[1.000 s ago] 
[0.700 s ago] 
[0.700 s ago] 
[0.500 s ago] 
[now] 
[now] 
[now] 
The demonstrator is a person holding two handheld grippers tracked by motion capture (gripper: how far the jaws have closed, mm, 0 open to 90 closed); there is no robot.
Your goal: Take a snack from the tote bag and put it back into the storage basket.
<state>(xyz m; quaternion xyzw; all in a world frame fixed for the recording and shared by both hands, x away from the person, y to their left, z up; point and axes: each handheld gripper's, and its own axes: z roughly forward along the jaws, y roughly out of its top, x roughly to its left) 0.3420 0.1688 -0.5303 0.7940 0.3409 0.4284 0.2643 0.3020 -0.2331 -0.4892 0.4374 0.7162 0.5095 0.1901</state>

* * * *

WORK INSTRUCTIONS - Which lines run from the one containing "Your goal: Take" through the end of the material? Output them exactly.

ANSWER SECTION -
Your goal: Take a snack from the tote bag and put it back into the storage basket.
<state>(xyz m; quaternion xyzw; all in a world frame fixed for the recording and shared by both hands, x away from the person, y to their left, z up; point and axes: each handheld gripper's, and its own axes: z roughly forward along the jaws, y roughly out of its top, x roughly to its left) 0.3420 0.1688 -0.5303 0.7940 0.3409 0.4284 0.2643 0.3020 -0.2331 -0.4892 0.4374 0.7162 0.5095 0.1901</state>

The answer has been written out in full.